After these projects, I’m not sure. The most likely course is another game. I’m enjoying working with Dave a lot, so we might work on another game together after this one. We’ll see how he feels in a few months. :)
Long term, I’m still keeping half an eye on MMOs. A friend and frequent commenter on here sent me a lengthy birthday wish on Google+, lamenting the state of MMOs. I replied that while things are mostly grim right now, I think MMOs will come back in some form in the future. There’s a lot to be learned from MMOs if nothing else.

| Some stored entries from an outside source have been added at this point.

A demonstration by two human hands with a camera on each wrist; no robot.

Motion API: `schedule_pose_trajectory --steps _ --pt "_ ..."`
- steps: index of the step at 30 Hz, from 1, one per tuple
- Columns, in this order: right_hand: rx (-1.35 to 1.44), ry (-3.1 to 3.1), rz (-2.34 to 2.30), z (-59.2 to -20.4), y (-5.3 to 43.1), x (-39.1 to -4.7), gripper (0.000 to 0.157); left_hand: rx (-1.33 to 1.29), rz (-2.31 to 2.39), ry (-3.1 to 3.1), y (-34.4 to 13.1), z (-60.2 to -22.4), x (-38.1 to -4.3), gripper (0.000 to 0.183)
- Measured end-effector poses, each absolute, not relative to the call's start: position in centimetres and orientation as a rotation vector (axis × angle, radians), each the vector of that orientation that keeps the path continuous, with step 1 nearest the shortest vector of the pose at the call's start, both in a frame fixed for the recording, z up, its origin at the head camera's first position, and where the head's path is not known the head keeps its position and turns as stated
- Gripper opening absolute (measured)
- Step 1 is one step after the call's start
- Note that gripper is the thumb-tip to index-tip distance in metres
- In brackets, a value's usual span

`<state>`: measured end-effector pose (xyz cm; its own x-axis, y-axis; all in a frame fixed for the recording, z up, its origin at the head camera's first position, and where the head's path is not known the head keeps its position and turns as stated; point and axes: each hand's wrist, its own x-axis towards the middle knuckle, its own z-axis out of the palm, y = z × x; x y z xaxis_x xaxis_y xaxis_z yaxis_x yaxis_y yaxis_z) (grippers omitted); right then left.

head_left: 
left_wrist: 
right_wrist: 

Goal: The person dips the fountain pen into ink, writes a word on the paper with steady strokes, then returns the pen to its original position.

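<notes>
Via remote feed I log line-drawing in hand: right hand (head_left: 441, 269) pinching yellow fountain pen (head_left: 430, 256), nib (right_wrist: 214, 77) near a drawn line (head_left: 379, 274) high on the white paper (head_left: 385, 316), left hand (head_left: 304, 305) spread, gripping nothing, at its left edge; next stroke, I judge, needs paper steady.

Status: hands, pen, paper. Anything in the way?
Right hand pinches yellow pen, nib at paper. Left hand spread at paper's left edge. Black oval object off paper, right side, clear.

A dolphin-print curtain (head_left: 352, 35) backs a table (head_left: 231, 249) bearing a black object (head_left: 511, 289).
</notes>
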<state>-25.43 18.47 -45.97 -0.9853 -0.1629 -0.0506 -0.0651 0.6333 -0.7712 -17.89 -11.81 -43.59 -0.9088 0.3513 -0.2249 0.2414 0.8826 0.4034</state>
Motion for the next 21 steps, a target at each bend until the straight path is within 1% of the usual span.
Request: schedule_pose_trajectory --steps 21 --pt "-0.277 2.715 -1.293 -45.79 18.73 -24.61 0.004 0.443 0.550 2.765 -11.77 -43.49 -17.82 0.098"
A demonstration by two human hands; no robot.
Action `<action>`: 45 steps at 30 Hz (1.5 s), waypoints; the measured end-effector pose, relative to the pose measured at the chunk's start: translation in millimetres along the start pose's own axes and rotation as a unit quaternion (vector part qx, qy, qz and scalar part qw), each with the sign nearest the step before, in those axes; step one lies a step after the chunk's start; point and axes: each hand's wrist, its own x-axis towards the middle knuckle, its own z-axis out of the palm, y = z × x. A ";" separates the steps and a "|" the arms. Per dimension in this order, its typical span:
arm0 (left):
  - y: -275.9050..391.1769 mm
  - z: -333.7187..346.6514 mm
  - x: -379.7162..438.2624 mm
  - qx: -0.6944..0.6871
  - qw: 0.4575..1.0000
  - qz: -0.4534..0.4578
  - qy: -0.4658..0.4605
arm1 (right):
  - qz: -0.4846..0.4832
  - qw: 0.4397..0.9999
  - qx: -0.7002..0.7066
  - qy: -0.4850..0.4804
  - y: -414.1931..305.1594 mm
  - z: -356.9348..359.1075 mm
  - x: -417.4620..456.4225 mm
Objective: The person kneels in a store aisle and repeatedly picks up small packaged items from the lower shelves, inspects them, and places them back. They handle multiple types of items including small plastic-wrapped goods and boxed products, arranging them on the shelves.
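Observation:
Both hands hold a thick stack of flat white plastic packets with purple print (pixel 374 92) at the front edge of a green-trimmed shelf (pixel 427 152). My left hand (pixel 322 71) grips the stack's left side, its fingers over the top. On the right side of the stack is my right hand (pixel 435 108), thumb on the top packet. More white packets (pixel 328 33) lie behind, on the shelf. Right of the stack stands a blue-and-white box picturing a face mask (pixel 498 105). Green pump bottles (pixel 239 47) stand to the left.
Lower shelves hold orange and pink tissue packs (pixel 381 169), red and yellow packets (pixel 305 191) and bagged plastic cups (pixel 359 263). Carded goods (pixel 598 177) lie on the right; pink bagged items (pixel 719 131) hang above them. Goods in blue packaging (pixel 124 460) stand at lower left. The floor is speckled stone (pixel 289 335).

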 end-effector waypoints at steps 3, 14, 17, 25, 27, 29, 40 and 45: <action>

I’m also playing around with the idea of starting a Patreon. As I said, indie development tends to be unpredictable and insecure. Having some fans support me doing cool things would probably help a bit. But, I want to figure out a worthwhile reason for the Patreon to exist rather than simply asking “gib monies plz”. Especially for a blog that sometimes gets neglected. I’m thinking maybe more writing and/or tabletop RPG design might be interesting.
But, I’ll keep going. For now, at least.
Happy Birthday me!
Leave your birthday well-wishes below. I’ll appreciate these most of all.
If you’re feeling particularly generous (and you certainly don’t have to), you can stalk me on Steam and buy me something from my wishlist. Or you can buy something off my Amazon wishlist for me. And, since I’m putting together a new computer, a gift card from Newegg.com wouldn’t be wasted.
But, as I said, simple well wishes are sufficient to brighten my day. Thank you all, again, for your continued encouragement and support.